TASK DIRECTIONS:
Please return the lines of the data that contain "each".

━━━

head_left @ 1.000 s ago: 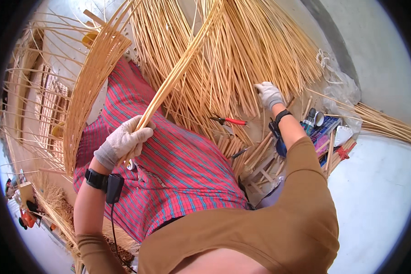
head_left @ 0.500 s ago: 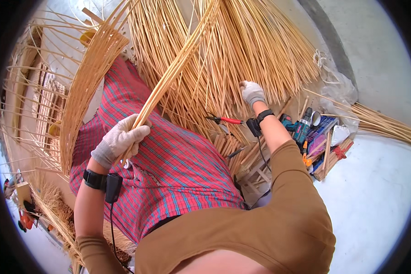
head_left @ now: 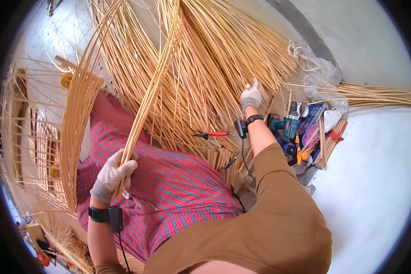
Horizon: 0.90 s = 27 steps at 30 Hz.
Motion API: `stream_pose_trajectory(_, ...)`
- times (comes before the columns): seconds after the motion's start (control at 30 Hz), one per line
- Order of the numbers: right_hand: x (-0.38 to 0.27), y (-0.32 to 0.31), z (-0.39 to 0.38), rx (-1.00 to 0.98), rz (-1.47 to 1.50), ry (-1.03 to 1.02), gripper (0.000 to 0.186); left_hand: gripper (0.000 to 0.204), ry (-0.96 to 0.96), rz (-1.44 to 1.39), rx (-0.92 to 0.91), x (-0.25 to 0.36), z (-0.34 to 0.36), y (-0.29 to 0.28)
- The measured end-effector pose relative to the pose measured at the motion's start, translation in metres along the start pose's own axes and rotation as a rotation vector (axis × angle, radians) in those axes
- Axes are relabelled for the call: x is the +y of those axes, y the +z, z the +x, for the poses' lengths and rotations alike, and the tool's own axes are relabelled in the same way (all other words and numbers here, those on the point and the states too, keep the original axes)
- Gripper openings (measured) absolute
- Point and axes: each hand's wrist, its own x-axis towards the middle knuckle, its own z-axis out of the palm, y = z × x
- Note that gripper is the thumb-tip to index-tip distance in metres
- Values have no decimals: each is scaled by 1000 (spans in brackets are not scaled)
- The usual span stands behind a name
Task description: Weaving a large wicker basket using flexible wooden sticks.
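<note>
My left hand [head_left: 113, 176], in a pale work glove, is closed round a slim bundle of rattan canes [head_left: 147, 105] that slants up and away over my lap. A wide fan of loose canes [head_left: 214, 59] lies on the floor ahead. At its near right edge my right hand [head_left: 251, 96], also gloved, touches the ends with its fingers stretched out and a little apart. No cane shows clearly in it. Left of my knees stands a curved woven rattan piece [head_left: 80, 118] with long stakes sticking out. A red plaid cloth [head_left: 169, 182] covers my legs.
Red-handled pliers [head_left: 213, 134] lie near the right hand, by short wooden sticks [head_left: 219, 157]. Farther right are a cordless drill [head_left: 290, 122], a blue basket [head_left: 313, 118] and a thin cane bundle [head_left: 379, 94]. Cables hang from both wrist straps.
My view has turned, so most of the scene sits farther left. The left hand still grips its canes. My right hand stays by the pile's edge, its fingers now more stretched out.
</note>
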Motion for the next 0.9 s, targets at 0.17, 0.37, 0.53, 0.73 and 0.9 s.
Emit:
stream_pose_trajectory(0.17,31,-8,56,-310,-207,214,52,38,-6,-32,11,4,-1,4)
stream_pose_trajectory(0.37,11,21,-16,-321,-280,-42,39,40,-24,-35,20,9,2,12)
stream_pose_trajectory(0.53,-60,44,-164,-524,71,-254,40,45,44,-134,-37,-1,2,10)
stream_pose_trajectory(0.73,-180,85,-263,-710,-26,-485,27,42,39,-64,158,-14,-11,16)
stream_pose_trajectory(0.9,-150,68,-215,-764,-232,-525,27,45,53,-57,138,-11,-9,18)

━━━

RESULT OF THIS EXERCISE:
- Point and axes: each hand's wrist, its own x-axis towards the middle knuckle, its own z-axis out of the palm, y = z × x
- Values have no decimals: each is scaled by 1000 (spans in brackets are not scaled)

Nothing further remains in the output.